- The task: Work out how many lines in the listing below include the word "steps"; answer with the number alone.
━━ Data ━━
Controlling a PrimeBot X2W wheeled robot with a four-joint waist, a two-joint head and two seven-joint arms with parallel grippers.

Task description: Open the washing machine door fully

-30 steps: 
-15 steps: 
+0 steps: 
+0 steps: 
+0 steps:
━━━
- Finished task: 5